THE PROBLEM: "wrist" is the word to look for; copy each line of the listing where it occurs.
━━━━━━━━
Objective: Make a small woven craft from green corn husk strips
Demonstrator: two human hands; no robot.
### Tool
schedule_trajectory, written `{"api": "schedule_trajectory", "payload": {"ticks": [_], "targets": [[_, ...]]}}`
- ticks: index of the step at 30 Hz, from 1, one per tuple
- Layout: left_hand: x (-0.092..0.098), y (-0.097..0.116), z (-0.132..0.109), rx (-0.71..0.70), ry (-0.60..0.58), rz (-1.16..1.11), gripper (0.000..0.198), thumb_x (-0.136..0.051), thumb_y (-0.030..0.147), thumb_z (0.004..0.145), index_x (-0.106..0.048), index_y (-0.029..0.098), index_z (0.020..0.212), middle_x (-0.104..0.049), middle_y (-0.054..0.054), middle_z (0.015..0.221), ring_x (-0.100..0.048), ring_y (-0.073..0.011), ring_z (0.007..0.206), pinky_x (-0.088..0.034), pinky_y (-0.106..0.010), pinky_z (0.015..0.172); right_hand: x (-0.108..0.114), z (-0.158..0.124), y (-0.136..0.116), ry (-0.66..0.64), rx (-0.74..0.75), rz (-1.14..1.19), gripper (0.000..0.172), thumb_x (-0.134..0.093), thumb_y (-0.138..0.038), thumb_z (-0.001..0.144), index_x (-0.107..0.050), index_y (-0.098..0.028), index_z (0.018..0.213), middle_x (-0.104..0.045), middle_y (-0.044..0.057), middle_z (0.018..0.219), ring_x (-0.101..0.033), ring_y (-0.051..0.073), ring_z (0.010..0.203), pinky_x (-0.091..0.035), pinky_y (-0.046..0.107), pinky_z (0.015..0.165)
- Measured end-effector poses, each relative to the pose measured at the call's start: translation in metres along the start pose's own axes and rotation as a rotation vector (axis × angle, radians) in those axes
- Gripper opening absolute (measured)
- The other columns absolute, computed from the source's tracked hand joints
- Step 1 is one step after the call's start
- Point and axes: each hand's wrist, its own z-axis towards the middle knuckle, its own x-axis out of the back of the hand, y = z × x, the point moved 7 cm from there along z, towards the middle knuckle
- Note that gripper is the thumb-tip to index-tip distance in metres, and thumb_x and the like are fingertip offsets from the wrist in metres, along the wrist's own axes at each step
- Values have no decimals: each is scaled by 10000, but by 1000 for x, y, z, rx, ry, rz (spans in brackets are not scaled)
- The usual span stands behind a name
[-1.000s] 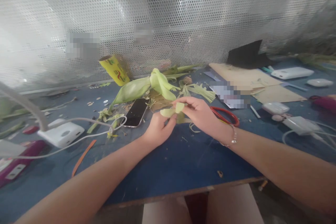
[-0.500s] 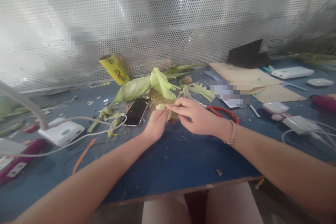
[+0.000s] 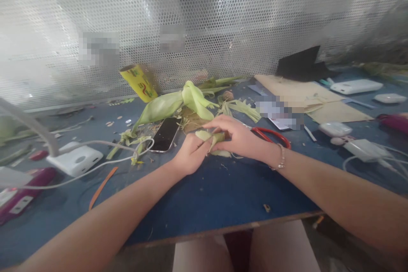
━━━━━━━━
EXERCISE OUTPUT:
- Point and axes: each hand's wrist, its own z-axis towards the middle knuckle, its own x-axis out of the back of the hand, y = z × x, the point moved 7 cm from there along z, towards the middle knuckle
- Note that gripper is the thumb-tip to index-tip distance in metres, and thumb_x and the like are fingertip offsets from the wrist in metres, along the wrist's own axes at each step

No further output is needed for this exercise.